TASK DATA
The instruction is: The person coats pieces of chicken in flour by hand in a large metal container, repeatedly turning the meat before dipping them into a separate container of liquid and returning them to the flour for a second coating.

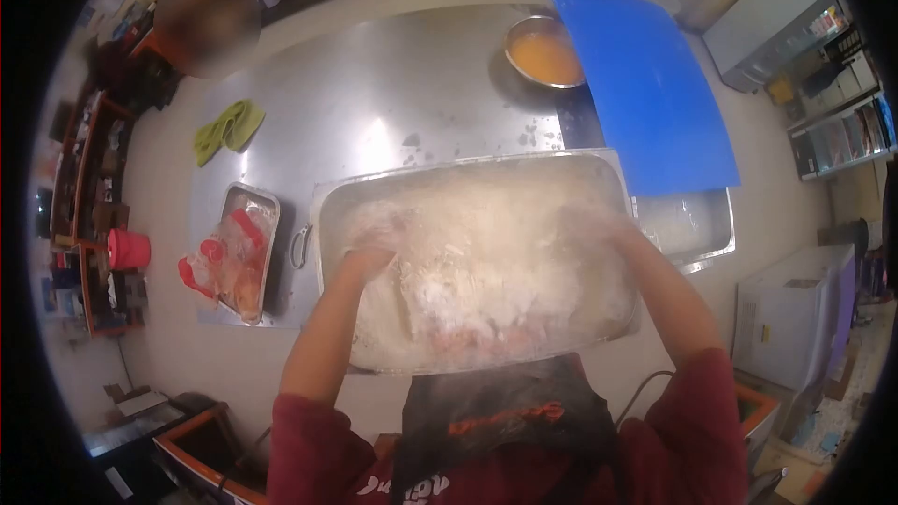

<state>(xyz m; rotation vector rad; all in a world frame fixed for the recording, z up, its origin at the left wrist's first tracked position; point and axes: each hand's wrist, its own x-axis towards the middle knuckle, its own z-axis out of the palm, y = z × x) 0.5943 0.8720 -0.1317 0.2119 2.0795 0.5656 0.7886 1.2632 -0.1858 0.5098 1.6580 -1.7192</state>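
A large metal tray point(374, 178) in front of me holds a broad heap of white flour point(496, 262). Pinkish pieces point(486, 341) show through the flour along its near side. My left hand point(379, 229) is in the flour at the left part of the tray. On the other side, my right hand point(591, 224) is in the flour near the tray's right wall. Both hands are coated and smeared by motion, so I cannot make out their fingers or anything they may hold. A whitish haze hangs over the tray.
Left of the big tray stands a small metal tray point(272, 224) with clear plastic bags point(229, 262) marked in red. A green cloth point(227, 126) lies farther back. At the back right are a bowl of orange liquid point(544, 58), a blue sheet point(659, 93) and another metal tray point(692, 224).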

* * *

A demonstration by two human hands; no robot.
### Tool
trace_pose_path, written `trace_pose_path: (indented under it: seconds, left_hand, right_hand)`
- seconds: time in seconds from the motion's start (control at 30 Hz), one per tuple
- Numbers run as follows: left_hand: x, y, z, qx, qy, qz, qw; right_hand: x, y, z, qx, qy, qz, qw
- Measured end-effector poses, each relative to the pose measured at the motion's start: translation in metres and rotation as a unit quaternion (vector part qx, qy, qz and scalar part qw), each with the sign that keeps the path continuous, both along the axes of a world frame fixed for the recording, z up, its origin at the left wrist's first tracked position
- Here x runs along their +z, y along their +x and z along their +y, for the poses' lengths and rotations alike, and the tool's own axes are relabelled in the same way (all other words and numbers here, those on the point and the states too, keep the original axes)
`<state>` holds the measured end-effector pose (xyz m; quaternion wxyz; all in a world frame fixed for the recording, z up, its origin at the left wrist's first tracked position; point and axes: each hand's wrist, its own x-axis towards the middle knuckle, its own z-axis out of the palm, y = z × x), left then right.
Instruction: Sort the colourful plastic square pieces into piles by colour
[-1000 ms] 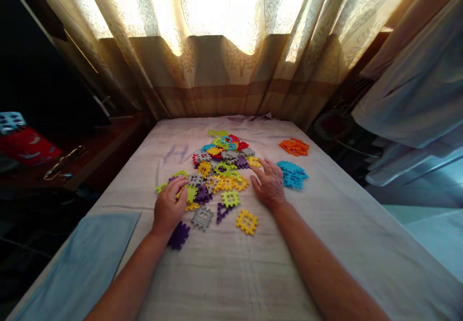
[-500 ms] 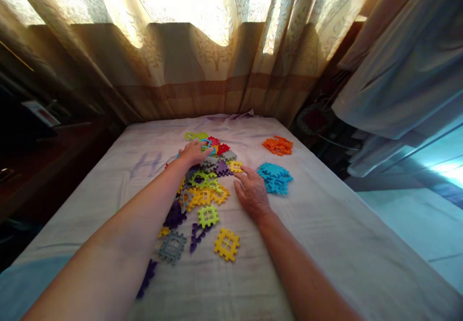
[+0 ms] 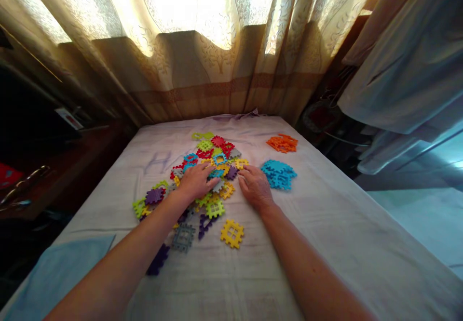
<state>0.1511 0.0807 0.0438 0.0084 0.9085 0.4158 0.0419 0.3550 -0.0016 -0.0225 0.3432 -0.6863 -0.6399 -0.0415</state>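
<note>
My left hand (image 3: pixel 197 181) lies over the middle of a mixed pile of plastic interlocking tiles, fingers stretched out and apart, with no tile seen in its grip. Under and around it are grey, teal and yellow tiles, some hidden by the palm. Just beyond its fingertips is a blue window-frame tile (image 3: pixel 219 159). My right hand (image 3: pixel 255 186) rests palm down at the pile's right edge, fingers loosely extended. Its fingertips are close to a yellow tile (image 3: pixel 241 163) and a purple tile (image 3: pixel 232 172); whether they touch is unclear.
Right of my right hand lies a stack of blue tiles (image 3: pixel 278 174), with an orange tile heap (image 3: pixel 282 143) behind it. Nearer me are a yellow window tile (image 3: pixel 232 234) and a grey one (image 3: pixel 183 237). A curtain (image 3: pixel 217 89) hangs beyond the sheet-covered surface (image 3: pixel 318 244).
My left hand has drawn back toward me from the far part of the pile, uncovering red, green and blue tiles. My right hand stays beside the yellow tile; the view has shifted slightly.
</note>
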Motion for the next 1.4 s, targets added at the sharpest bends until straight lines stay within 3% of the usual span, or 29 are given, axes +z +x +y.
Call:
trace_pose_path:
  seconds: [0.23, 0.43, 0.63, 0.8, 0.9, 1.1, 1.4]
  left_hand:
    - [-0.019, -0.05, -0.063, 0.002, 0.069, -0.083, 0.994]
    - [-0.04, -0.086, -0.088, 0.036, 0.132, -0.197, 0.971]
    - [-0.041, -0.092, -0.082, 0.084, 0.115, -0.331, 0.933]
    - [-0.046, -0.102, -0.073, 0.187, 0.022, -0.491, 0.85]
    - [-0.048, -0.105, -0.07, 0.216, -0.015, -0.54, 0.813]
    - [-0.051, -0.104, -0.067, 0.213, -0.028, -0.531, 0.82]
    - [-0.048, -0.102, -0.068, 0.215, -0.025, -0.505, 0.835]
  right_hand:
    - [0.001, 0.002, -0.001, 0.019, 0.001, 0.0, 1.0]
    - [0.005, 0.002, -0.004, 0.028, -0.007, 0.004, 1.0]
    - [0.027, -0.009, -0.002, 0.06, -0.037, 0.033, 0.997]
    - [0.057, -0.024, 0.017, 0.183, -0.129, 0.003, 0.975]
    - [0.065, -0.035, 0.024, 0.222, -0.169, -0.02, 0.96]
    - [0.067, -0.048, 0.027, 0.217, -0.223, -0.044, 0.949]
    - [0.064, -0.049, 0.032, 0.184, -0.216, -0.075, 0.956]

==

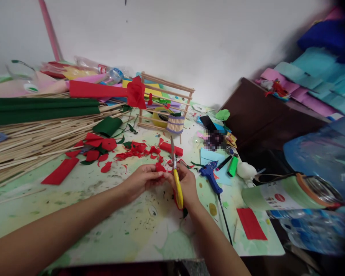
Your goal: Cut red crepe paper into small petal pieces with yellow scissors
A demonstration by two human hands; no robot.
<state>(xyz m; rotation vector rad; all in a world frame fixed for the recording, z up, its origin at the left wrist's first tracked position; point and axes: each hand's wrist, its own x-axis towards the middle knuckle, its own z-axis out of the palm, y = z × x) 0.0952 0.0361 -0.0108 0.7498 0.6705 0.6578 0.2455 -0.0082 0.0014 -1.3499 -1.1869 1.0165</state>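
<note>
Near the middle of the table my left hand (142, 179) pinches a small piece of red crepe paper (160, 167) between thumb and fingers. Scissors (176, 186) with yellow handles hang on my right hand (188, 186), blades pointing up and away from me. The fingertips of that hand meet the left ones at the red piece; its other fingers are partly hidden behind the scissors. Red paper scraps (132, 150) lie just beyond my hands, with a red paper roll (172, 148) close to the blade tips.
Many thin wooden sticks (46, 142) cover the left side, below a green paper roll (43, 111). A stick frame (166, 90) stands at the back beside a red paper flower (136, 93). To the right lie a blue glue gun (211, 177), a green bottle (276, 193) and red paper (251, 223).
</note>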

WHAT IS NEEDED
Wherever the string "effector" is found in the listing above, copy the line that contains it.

ANSWER
- Measured end-effector poses, each relative to the pose measured at the motion's start: translation in metres and rotation as a unit quaternion (vector part qx, qy, qz and scalar part qw), each with the sign that keeps the path continuous, both along the axes of a world frame fixed for the recording, z up, its origin at the left wrist's first tracked position
`<state>` holds the measured end-effector pose (xyz m; quaternion wxyz; all in a world frame fixed for the recording, z up, its origin at the left wrist's first tracked position; point and axes: each hand's wrist, its own x-axis towards the middle knuckle, its own z-axis out of the palm, y = z × x), left then right.

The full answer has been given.